BEGIN

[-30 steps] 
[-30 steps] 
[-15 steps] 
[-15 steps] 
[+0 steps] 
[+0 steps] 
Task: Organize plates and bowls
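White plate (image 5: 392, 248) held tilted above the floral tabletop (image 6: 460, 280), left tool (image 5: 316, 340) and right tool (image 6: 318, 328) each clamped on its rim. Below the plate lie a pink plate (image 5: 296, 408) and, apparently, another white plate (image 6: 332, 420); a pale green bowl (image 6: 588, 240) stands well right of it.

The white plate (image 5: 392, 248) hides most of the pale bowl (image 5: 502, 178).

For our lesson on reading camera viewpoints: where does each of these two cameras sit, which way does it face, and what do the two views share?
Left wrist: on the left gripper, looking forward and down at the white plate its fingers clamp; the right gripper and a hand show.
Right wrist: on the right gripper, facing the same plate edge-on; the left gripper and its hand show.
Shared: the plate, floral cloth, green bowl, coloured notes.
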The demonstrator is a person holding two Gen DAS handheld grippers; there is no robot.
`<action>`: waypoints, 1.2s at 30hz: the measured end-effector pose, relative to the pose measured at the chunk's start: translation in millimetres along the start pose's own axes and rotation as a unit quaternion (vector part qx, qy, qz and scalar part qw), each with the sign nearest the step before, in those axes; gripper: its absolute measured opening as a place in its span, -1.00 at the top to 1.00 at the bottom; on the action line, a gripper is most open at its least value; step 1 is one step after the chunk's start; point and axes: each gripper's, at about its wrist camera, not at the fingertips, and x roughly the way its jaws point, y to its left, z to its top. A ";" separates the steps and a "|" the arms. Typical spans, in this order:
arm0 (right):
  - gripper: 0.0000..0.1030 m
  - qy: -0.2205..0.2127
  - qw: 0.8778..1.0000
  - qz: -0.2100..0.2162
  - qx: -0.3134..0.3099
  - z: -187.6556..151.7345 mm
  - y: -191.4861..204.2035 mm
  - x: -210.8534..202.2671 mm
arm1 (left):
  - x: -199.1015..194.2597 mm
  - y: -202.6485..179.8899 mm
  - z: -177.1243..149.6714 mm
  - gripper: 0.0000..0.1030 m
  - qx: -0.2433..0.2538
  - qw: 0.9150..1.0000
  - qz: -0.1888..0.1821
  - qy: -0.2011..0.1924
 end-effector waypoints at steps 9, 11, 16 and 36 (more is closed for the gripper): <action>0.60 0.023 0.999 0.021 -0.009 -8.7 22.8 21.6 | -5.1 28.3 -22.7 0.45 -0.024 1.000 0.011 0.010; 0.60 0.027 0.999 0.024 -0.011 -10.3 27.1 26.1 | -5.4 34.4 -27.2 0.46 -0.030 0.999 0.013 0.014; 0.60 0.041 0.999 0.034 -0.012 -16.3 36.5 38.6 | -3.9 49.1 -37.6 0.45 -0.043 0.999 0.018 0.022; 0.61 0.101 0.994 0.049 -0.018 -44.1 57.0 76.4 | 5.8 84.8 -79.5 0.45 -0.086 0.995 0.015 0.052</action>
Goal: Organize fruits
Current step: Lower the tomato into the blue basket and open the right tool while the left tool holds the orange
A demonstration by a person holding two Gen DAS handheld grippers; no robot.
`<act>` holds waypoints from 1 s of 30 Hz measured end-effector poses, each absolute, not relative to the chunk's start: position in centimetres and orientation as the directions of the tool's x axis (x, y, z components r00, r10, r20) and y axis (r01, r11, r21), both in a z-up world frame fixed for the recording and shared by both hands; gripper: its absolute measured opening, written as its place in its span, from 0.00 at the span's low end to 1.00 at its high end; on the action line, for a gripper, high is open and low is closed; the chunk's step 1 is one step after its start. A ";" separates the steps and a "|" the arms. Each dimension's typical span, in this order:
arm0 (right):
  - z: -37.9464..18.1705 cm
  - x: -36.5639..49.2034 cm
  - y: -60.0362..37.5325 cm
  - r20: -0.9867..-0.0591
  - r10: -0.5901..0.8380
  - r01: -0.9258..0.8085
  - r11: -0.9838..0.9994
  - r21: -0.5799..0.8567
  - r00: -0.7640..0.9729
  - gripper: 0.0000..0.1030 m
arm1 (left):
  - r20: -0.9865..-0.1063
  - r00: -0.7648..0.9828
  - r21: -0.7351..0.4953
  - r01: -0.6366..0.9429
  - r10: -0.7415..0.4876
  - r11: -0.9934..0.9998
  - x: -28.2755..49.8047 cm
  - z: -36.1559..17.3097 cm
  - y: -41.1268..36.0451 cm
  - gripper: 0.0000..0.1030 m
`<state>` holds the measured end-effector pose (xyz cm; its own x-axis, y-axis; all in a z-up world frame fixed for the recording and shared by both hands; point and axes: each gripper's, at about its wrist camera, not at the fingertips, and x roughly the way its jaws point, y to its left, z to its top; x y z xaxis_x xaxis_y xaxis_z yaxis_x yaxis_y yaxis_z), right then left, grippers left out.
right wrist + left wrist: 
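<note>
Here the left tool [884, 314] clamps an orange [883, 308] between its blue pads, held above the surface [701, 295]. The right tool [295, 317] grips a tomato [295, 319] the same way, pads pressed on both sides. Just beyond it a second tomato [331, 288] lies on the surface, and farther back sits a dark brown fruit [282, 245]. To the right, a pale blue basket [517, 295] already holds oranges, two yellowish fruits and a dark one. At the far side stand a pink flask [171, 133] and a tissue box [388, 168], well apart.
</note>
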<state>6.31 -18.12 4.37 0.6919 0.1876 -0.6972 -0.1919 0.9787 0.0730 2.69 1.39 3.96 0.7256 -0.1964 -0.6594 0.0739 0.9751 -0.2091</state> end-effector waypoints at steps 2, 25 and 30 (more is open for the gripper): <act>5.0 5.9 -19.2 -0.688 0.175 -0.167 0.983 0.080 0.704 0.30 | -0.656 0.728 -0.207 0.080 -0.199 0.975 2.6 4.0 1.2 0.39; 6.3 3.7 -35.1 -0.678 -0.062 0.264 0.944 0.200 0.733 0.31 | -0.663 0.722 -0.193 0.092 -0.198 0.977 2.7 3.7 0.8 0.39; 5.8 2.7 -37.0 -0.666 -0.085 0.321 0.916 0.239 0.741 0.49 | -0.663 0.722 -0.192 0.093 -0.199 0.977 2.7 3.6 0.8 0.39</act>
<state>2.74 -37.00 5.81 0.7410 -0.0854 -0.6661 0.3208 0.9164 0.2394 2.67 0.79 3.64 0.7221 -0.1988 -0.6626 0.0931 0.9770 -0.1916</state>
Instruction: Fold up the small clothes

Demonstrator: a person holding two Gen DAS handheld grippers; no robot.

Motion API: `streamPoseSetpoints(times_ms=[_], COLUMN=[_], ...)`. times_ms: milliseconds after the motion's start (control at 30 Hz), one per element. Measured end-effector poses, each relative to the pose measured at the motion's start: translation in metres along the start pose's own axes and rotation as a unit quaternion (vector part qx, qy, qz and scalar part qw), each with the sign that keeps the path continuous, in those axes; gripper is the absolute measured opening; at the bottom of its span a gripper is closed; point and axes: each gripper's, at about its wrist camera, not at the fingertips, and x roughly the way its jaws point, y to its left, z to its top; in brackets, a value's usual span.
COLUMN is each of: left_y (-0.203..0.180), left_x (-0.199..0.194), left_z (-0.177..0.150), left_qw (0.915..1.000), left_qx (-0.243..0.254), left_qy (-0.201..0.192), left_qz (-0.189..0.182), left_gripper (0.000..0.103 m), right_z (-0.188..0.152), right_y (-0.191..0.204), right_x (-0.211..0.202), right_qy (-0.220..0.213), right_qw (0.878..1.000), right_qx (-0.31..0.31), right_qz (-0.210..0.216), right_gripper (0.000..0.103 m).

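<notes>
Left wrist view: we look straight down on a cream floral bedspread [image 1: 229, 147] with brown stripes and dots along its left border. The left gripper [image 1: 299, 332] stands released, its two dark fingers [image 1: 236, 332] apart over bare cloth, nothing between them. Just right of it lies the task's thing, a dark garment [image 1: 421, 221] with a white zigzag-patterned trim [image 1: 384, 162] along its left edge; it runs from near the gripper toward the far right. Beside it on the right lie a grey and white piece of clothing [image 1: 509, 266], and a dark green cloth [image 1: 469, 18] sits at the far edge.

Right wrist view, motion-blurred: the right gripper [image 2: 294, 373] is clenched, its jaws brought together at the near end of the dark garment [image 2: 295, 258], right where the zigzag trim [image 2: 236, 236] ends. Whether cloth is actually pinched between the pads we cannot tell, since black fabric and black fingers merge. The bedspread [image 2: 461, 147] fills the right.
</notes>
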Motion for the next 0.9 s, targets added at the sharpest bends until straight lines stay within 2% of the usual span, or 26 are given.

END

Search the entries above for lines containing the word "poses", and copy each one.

`<act>` holds waypoints from 1 s of 30 Hz measured end-effector poses, each absolute, not relative to the chunk's start: position in centimetres and orientation as the directions of the tool's x axis (x, y, z components r00, r10, r20) and y axis (r01, r11, r21), both in a z-up world frame fixed for the recording and shared by both hands; gripper: its absolute measured opening, written as its place in its span, from 0.00 at the span's low end to 1.00 at its high end; on the action line, for a gripper, high is open and low is closed; the chunk's step 1 is one step after its start. A ";" separates the steps and a "|" the arms. Each dimension's typical span, in this order:
Motion API: `streamPoseSetpoints(times_ms=[_], COLUMN=[_], ...)`. times_ms: milliseconds after the motion's start (control at 30 Hz), one per element. Measured end-effector poses, each relative to the pose measured at the motion's start: translation in metres along the start pose's own axes and rotation as a unit quaternion (vector part qx, qy, qz and scalar part qw), each with the sign that keeps the path continuous, in those axes; gripper is the absolute measured opening; at the bottom of its span a gripper is closed; point and axes: each gripper's, at about its wrist camera, not at the fingertips, and x roughly the way its jaws point, y to its left, z to its top; in brackets, a value's usual span.

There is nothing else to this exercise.